Story goes...no platinum. Maybe a trace in some new stuff?


----------



## Gotrek (May 29, 2008)

Some say only drives 20gb or newer contain platinum and very little. Basicly a dusting over a thin aluminum platter.


----------



## banjags (May 29, 2008)

Hard drive platters in decent sized lots sell well on ebay. That is the only way be make a profit on platters.


----------



## Eric (Jun 2, 2008)

banjags said:


> Hard drive platters in decent sized lots sell well on ebay. That is the only way be make a profit on platters.



Sounds like scraping platinum is not as profitable as it appears.


----------



## Rag and Bone (Jun 2, 2008)

banjags said:


> Hard drive platters in decent sized lots sell well on ebay. That is the only way be make a profit on platters.

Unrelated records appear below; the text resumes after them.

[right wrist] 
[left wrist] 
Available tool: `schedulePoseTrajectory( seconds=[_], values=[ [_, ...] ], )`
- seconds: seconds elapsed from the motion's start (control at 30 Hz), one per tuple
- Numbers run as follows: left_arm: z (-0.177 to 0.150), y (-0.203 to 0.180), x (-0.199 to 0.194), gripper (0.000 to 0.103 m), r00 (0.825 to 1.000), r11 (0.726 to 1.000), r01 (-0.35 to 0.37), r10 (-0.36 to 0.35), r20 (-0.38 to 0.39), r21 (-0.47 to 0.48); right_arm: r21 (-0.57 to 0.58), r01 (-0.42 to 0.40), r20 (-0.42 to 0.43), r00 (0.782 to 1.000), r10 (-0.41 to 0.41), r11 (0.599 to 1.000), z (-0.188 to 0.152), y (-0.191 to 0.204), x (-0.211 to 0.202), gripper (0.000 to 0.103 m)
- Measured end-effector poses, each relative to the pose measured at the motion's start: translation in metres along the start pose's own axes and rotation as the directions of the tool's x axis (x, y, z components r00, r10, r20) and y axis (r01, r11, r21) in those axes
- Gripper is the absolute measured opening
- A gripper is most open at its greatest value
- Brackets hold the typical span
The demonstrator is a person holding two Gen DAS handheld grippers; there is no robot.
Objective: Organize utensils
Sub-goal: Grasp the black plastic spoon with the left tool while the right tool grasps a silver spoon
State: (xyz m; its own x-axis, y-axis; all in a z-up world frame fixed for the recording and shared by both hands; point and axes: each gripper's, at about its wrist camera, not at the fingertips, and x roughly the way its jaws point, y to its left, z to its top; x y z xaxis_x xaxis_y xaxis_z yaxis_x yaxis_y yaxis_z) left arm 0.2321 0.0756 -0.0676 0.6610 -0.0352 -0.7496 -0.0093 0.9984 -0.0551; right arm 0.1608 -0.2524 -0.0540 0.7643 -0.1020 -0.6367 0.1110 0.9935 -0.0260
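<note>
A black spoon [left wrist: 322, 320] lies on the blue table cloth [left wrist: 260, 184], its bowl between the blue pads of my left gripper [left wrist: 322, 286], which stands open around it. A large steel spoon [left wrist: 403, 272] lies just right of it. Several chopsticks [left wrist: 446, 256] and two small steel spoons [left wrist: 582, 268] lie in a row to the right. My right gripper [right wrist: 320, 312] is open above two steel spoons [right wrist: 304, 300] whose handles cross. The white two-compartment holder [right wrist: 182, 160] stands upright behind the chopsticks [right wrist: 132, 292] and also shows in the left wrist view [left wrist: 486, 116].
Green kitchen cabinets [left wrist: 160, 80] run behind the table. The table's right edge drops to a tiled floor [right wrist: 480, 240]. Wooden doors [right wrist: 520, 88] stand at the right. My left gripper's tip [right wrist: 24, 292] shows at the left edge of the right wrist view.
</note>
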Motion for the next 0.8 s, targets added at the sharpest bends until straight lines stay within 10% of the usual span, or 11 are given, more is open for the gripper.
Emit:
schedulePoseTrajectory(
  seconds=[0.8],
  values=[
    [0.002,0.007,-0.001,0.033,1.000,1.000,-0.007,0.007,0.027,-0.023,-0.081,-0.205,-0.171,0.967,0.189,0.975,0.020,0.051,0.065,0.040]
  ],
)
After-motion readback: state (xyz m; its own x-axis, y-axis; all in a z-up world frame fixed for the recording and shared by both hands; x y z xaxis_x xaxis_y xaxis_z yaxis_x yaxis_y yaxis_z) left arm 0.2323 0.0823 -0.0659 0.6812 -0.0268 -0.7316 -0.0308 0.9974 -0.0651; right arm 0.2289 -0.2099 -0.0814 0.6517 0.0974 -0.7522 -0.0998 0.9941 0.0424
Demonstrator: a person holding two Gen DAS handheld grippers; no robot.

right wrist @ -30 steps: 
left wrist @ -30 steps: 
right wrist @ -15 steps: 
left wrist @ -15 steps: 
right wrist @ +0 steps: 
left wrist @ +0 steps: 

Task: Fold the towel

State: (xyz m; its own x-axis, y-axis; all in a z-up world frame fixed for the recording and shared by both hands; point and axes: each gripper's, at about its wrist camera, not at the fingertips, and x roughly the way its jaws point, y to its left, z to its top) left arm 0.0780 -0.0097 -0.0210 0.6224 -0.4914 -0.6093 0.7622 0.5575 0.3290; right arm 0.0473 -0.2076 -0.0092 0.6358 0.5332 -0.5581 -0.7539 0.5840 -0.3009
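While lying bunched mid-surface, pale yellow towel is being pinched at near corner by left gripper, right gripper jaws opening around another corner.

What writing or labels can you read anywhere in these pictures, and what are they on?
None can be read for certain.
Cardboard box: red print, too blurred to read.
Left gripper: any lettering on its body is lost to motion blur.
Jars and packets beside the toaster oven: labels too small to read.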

If you are recycling computers for individuals and business, they might not be happy to see their HDs on ebay. It's another story if you are dumpster diving. Or is it? 

I only sell HDs if people give me the nod. I only bring it up if the HD is from somewhere benign, like a church or school. Everything else gets destroyed.


----------



## lazersteve (Jun 3, 2008)

All,

I sent Lou a sampling of 10 hdd platters to run through his equipment to determine exactly what's in/on them. He has no idea what sized drives the platters come from. I labeled the samples 1-10 and that's all he knows about them. 

When he finishes the task we will all have a better idea of what to expect from them. From my wet tests, I would not expect much.


Steve


----------



## JustinNH (Jun 3, 2008)

I look foward to the results, Steve


----------